◆ To do
If a line in the entries below includes the string "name", copy it out.

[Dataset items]
____________________
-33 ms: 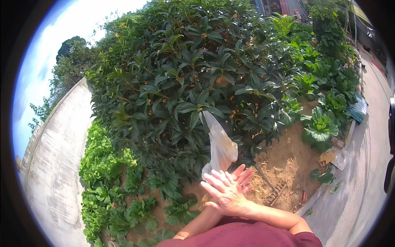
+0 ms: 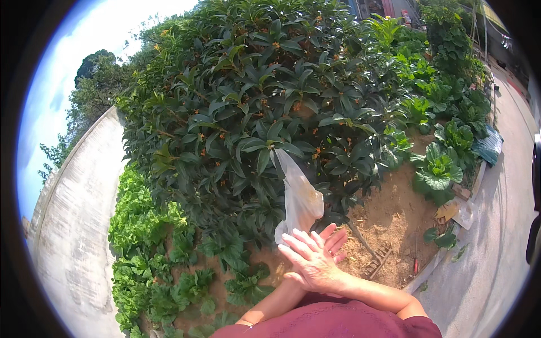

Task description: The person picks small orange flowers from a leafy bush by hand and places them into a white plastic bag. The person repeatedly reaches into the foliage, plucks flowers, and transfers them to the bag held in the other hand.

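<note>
My hands are crossed low in the picture. My right hand (image 2: 316,267) lies over my left, its fingers stretched out and slightly spread. Beneath it, my left hand (image 2: 337,241) shows mainly its outstretched fingers; the palm is mostly covered. Neither hand grips anything. Just beyond the fingertips hangs a translucent plastic bag (image 2: 301,198), its upper end at a leafy twig and something yellowish showing faintly inside. Behind it stands a large dark-green bush (image 2: 236,107) with small orange flower clusters.
Leafy vegetables (image 2: 135,214) grow at the left beside a pale concrete wall (image 2: 79,191); more cabbages (image 2: 438,168) stand at the right. A rake (image 2: 378,263) and a red-handled tool (image 2: 416,265) lie on bare soil. A concrete path (image 2: 490,225) runs along the right.
The hands remain crossed, with only a slight shift of the right fingers. Bush and bag sit marginally further left in the view.
</note>
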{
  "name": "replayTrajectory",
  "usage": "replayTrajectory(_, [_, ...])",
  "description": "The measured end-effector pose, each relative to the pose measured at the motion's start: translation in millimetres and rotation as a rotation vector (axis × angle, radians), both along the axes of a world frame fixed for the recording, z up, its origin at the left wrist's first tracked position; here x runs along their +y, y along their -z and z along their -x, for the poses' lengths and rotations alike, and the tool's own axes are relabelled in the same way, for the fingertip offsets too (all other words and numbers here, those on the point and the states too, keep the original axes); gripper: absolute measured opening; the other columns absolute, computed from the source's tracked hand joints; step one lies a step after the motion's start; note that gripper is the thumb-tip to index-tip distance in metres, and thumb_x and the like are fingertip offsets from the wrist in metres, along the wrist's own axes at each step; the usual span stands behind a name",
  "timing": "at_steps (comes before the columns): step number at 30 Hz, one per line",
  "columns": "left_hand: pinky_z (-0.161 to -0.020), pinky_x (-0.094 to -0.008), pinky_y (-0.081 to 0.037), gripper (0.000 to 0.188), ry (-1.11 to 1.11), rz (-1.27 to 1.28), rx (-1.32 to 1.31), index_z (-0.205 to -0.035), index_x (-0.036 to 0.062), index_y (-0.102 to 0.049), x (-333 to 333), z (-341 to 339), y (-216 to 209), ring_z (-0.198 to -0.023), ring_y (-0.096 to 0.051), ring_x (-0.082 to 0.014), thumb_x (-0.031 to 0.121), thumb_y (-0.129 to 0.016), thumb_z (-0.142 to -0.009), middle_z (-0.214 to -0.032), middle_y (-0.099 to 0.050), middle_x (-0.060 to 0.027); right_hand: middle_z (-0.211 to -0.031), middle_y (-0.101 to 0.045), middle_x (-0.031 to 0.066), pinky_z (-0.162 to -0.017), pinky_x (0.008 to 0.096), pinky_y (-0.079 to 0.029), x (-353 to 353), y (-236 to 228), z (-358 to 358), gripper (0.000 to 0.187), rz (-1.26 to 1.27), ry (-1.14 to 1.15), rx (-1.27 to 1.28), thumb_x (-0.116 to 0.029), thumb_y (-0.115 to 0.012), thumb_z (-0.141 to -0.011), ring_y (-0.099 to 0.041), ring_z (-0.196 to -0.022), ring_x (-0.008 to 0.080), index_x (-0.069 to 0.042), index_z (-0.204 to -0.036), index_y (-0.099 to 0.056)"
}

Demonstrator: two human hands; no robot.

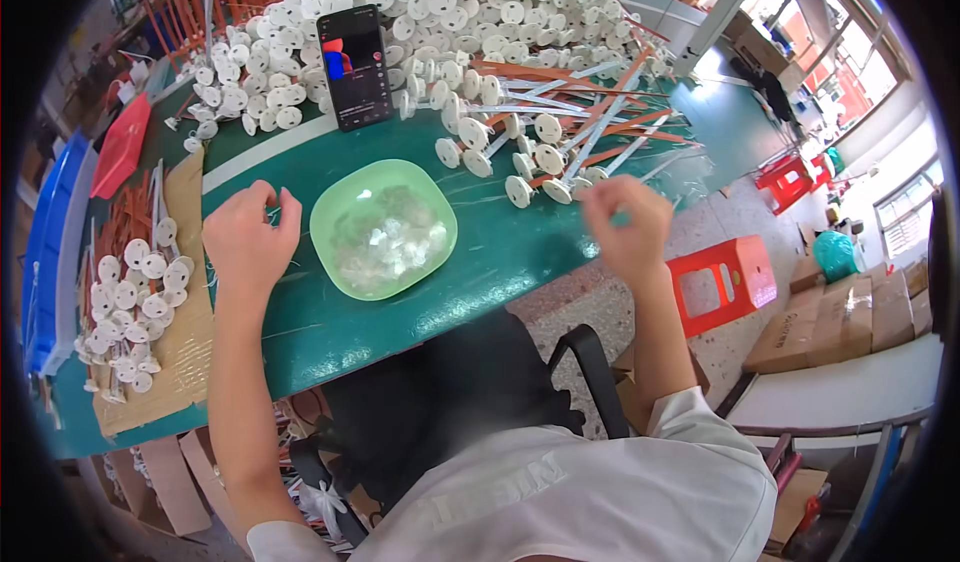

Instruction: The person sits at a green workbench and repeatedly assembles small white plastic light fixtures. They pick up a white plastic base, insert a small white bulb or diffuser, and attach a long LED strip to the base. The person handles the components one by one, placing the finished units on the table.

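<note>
A curled left hand point(250, 237) sits beside a green bowl point(385, 170) of small clear pieces point(395, 247) on the table point(520, 247); the blurred right hand point(632, 220), fingers bent, hangs near white discs point(548, 159). Whether either grips anything cannot be told. Such pieces likely need a light fingertip pinch.

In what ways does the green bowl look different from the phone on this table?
The green bowl is light-coloured with rounded corners, whereas the phone is a dark, narrow rectangle. The bowl is wider than the phone. The bowl holds small clear pieces, while the phone has its display lit. Both are on the green table.
</note>
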State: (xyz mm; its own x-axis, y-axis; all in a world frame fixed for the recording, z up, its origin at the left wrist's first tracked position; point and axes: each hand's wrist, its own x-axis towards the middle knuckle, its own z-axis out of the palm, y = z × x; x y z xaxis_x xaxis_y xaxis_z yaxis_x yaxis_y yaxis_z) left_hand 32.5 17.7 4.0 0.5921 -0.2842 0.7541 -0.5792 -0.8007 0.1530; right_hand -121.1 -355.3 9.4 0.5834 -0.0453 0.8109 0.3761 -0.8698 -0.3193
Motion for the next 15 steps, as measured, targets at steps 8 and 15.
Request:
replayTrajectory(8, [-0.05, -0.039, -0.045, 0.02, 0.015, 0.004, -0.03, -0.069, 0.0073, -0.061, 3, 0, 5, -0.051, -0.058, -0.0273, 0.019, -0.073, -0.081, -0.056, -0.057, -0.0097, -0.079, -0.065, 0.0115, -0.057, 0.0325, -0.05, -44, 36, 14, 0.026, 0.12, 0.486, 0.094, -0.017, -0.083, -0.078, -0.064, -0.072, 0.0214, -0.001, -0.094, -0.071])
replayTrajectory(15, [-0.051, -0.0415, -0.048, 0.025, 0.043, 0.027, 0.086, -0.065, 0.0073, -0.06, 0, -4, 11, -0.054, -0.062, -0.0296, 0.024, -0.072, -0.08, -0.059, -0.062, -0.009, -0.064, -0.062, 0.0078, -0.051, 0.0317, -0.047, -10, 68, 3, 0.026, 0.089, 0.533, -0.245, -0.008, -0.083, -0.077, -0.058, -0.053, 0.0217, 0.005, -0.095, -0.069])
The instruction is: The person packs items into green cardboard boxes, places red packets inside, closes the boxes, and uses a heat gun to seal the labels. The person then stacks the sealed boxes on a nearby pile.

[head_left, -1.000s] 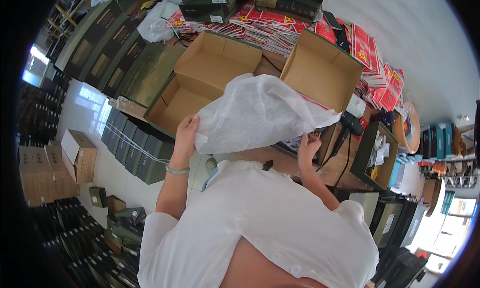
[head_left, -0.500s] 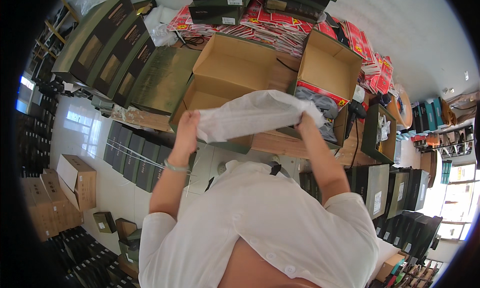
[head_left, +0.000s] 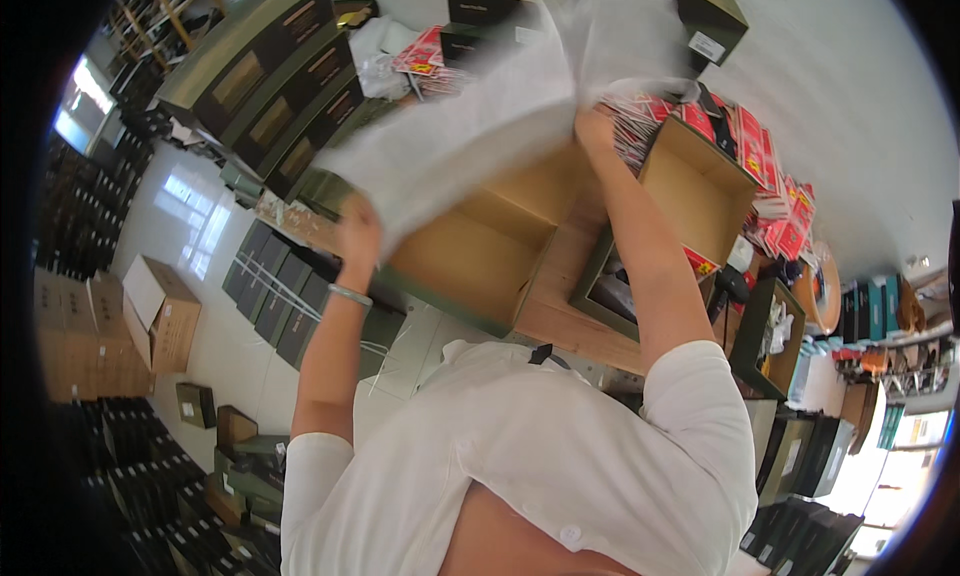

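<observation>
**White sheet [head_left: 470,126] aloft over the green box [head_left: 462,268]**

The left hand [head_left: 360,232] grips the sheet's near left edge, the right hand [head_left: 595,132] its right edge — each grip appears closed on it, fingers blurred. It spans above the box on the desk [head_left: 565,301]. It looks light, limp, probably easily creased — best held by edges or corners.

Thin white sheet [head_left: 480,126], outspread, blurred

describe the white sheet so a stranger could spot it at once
On the wooden table, find the big open box near the middle. Over it, the left hand and right hand hold up the sheet. It is thin and pale, spread between both hands, unlike the dark green boxes around it.
</observation>
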A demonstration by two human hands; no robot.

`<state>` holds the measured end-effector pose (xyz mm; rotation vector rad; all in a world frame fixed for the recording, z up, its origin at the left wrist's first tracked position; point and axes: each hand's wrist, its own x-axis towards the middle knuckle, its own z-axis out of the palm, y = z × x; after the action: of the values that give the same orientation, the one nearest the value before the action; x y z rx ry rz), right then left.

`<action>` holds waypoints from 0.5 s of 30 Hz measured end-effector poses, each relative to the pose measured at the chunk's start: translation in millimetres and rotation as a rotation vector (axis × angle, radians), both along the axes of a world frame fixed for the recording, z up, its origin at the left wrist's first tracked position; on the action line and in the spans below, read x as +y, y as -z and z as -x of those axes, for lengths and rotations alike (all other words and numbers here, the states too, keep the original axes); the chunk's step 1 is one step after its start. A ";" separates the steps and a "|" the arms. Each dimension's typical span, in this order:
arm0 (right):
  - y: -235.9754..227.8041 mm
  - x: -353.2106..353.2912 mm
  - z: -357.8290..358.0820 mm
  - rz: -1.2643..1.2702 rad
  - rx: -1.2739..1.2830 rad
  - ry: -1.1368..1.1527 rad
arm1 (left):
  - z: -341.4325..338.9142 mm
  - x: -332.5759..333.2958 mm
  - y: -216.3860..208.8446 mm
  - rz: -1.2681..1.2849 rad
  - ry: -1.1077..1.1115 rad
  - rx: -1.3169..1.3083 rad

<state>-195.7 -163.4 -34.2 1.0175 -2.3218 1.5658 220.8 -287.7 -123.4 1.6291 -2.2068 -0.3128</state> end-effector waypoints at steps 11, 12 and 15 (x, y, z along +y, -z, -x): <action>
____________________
◆ Answer area
  "name": "replayTrajectory",
  "description": "The measured end-effector pose, each relative to the pose measured at the motion's start: translation in millimetres and rotation as a rotation vector (axis × angle, radians), both along the axes of a world frame fixed for the recording, z up, its origin at the left wrist's first tracked position; here x runs along their +y, y along their -z and z along their -x, for the poses' lengths and rotations alike, and the tool's own axes are relabelled in the same way, for the fingertip offsets too (all other words and numbers here, those on the point and the states too, keep the original axes); gripper: absolute measured opening; the other columns absolute, computed from the source's tracked hand joints; step one lies a step after the motion's start; note that gripper is the thumb-tip to index-tip distance in metres, and thumb_x and the like are fingertip offsets from the wrist in metres, along the wrist's own axes at each step; the usual span stands behind a name",

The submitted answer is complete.